Benjamin Leroux in his cellars below Beaune
The ’08s at Benjamin Leroux were ridiculously good across the board. Standouts for me that day were the Puligny-Montrachet, the Volnay Clos de la Cave des Ducs, and his two new Grand Crus – the Clos St. Denis and the Mazoyères Chambertin. A star is born. Period.
Ditto for the Huber-Verdereau ’08s. His village Volnay and 1er Cru Fremiets were outstanding, and his Pommard Bertins is perhaps his best effort yet. Thiébault Hubert continues to lead the way for young Biodynamic winegrowers in Burgundy.

Some old soldiers at Buisson-Charles
Patrick Essa at Buisson-Charles in Meursault was in fine form. Despite losing about 40% of their crop due to hail in ’08, the wines are stunning.
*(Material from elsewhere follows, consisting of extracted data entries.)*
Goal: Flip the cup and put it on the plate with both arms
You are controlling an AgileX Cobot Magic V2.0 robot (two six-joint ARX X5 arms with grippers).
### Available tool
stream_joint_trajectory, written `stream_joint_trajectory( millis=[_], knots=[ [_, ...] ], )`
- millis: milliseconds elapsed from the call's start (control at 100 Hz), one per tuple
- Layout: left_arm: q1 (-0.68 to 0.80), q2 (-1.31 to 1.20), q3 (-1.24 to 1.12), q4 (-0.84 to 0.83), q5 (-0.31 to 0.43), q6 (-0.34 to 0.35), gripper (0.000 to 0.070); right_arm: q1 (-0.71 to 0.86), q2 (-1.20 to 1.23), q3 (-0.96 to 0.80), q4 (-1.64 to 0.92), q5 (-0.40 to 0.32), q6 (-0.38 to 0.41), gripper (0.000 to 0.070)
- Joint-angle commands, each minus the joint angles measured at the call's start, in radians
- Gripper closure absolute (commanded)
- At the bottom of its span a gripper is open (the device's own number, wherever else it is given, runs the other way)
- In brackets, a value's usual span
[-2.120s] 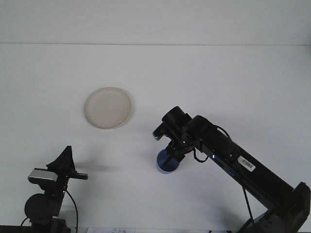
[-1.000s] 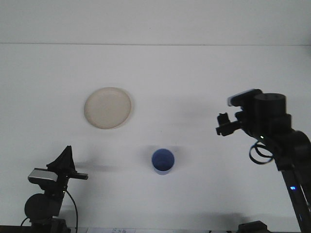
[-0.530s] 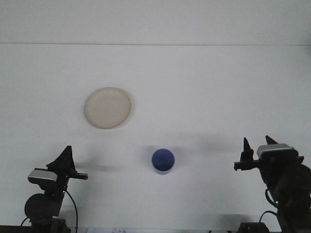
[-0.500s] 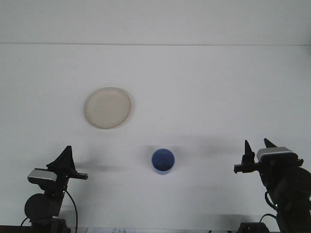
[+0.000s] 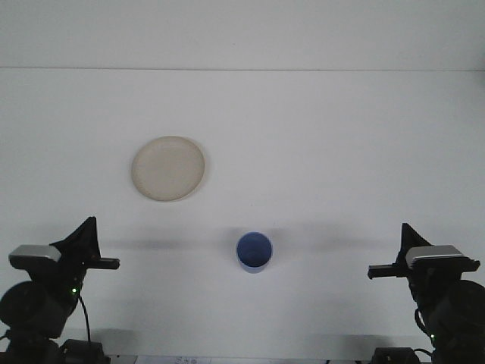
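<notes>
A blue cup [image 5: 254, 252] stands upright on the white table, mouth up, a little right of centre near the front. The round cream plate [image 5: 168, 168] lies empty to its upper left, well apart from it. My left gripper [image 5: 88, 233] sits low at the front left corner, far from both cup and plate. At the front right corner my right gripper [image 5: 409, 238] is drawn back just as low, well to the right of the cup. Neither gripper touches anything.
The white table [image 5: 318, 144] runs back to a pale wall. Both arm bases take up the two front corners, each with a small camera block on its wrist.
My right arm let go of the cup, lifted away and withdrew to the front right corner. The cup stays upright where it was set. My left arm shifted a little left and down.
</notes>
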Motion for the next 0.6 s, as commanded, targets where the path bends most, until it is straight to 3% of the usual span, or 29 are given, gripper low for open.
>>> stream_joint_trajectory(
  millis=[0,240,310,500,540,590],
  knots=[
    [0.000,0.131,0.181,-0.097,0.021,-0.033,0.0685,0.000,0.004,0.011,0.009,0.002,0.008,0.0700],
    [-0.004,0.550,0.661,-0.501,0.126,0.029,0.0685,0.000,0.004,0.011,0.009,0.002,0.008,0.0700],
    [-0.011,0.625,0.729,-0.540,0.155,0.050,0.0685,0.000,0.004,0.011,0.009,0.002,0.008,0.0700],
    [-0.024,0.721,0.750,-0.541,0.157,0.029,0.0680,0.000,0.004,0.011,0.009,0.002,0.008,0.0700],
    [-0.025,0.739,0.750,-0.547,0.168,0.018,0.0646,0.000,0.004,0.011,0.009,0.002,0.008,0.0700],
    [-0.032,0.761,0.750,-0.557,0.206,0.017,0.0525,0.000,0.004,0.011,0.009,0.002,0.008,0.0700]
  ],
)
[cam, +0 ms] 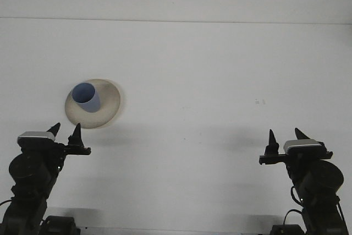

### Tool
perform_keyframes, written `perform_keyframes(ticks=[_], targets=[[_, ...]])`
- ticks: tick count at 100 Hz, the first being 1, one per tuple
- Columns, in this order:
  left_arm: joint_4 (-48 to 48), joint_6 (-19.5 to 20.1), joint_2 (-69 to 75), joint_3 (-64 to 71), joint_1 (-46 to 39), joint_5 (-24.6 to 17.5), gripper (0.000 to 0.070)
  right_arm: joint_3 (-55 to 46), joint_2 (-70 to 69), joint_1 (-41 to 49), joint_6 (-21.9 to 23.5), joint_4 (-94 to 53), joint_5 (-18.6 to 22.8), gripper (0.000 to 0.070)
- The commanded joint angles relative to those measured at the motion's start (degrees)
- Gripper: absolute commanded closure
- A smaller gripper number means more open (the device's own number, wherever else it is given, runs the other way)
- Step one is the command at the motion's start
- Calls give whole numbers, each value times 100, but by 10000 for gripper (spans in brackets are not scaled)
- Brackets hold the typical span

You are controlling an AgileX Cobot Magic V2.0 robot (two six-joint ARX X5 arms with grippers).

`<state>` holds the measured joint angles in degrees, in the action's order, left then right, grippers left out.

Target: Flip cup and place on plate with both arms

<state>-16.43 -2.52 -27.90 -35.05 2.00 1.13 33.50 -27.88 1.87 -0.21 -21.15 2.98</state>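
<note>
The cup is standing on the plate, left of centre in the frame, blue, sitting toward the plate's upper-left part with its top face showing as a flat blue disc. Can't really tell from this angle whether that's the open mouth or the closed base, so I wouldn't swear the flip is right.

Left gripper is parked at lower left, just below the plate, prongs spread apart and nothing in them. Right gripper is at lower right, well apart from everything, also spread and empty.

To me it looks like the job's basically wrapped, both arms in a rest pose. If anything's left, it's just keeping clear of the plate: the left gripper is the near one, so no swinging it up past the rim.
</note>
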Motion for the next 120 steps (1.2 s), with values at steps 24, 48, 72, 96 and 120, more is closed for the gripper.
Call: perform_keyframes(ticks=[24, 48, 72, 96, 120], targets=[[195, -7, 31, -24, 4, -17, 317, 66, -20, 9, 39, 55, 4, 211], [129, -7, 28, -24, 4, -15, 688, 66, -20, 9, 39, 55, 2, 700], [153, -9, 33, -26, 4, -17, 688, 66, -20, 9, 39, 61, 0, 700], [153, -7, 129, -26, 4, -17, 688, 66, -20, 9, 39, 59, 0, 700], [151, -7, 210, -26, 4, -15, 688, 66, -20, 9, 39, 59, 0, 700]])
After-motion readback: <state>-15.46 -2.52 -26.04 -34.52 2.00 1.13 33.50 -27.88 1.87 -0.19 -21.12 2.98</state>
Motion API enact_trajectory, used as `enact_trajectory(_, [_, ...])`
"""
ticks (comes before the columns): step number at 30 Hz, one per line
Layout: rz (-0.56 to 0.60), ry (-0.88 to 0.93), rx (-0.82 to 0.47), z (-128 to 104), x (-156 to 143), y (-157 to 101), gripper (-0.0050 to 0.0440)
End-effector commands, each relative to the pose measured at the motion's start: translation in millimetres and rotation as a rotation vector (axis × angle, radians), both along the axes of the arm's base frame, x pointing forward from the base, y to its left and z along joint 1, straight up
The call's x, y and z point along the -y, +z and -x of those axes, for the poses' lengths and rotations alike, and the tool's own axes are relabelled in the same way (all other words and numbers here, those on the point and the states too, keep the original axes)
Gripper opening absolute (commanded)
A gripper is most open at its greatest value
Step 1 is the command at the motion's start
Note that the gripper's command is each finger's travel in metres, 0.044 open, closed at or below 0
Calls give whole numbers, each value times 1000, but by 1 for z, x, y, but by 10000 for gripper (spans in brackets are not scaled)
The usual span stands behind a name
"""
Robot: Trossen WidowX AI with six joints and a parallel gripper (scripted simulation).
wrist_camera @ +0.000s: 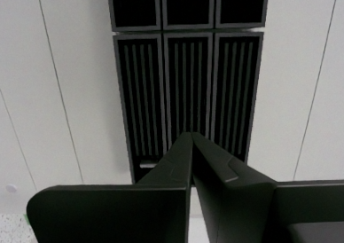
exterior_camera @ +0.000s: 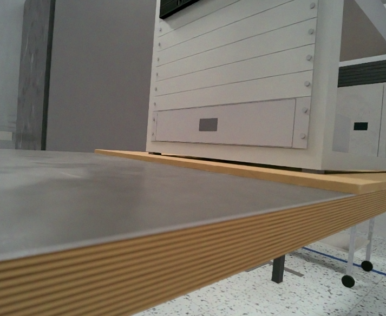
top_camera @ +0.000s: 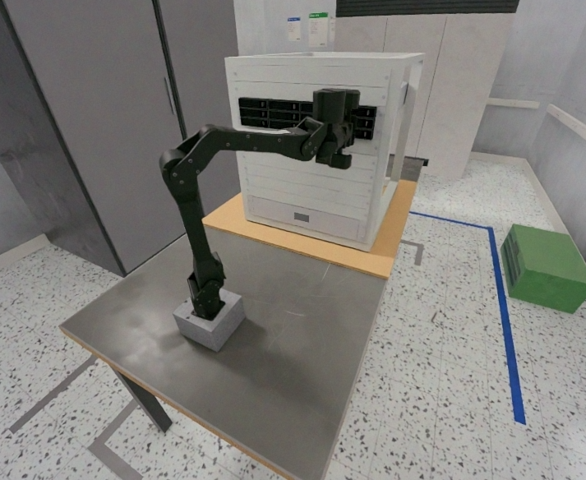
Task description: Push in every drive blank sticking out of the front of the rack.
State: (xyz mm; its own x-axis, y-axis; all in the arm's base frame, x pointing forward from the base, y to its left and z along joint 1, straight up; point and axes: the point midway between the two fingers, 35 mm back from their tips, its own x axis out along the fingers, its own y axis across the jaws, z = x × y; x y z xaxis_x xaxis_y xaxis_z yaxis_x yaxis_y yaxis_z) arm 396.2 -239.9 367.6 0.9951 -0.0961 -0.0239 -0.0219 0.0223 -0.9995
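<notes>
The white rack (top_camera: pixel 308 177) (exterior_camera: pixel 234 81) (wrist_camera: pixel 297 73) stands upright on a tan board. Black drive blanks (top_camera: pixel 283 113) (exterior_camera: pixel 176 7) sit in rows across its upper front; the arm hides part of them in the top view. In the wrist view, three long ribbed blanks lie side by side, with the middle blank (wrist_camera: pixel 188 86) partly behind the fingertips. Ends of three more blanks with pale handles show above. I cannot tell from these views which blanks stick out. My gripper (wrist_camera: pixel 190 139) is shut and empty, pointing at the rack front; contact cannot be judged.
The tan board (top_camera: pixel 303 251) (exterior_camera: pixel 342 183) lies on the grey table (top_camera: pixel 303 330) (exterior_camera: pixel 94 207). The arm's pale base block (top_camera: pixel 215 330) stands on the table. A dark cabinet (top_camera: pixel 96 103) is at the left, and a green box (top_camera: pixel 551 263) is on the floor at the right.
</notes>
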Motion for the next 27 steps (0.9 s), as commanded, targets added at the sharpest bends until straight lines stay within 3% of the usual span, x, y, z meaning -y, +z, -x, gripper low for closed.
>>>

Only 18 barrels of Meursault Vieilles Vignes instead of the usual 50 barrels, but the juice rocks. The 1er Crus are elegant, long, and very pure – a toss-up between the Goutte d’Or and the Bouches-Chères for the best of the day. A quick look at the ’09s here was very promising, though way too early to tell as malo was just starting…
I had the great privilege to once again taste through the cellars at Domaine de Vogüé with the legendary François Millet. The ’08s were all through malo, and had retained their freshness and minerality while adding some richness and apparent fruit sweetness. From the Chambolle village to the Musigny Vieilles Vignes, each wine was truly a magnificent example. Perhaps most surprising was the Bonnes Mares, which I found very silky and fresh, especially for an appellation that I normally find brooding and backward…

Next up was a study in elegance and finesse, otherwise known as tasting at Jean-Marc Millot’s cellar on the outskirts of Nuits-St. Georges. Sadly there is precious little of the ’08s (2 barrels of the Grands Echezeaux, a whopping 5 of the Vosne-Romanée les Suchots), but the purity and prettiness of the wines is mind-blowing throughout the range.
It’s always great to take the 1-hour drive down to Fuissé to taste at Domaine Thibert. As of 2007 they have started bottling 7 different cuvées of Pouilly-Fuissé, including five single-vineyard offerings (along with their rockin’ good St. Véran and Macon-Prissé bottlings that continue to be among the most popular wines in our portfolio.) The Pouilly-Fuissé les Vignes Blanches continues to be my favorite of the bunch, but I also loved the Cras, La Côte, les Champs, and Menetrières big time.

Reglisse - the winery kitty at Domaine Thibert
My final tasting this trip was at Thierry & Estelle Violot-Guillemard’s in Pommard – where Thierry continues to be the absolute master of finesse in the appellation. Living proof that Pommard does not have to be harshly tannic and tightly-wound, his 08′s are silky and powerful, despite having lost some 40% of the crop in certain parcels to hail. Ony 4 barrels of the Epenots this year, but what a gorgeous wine. As usual, only one barrel of the Clos Derrière St. Jean, but it is unusually elegant, powerful, pretty and deep all at once. Great stuff!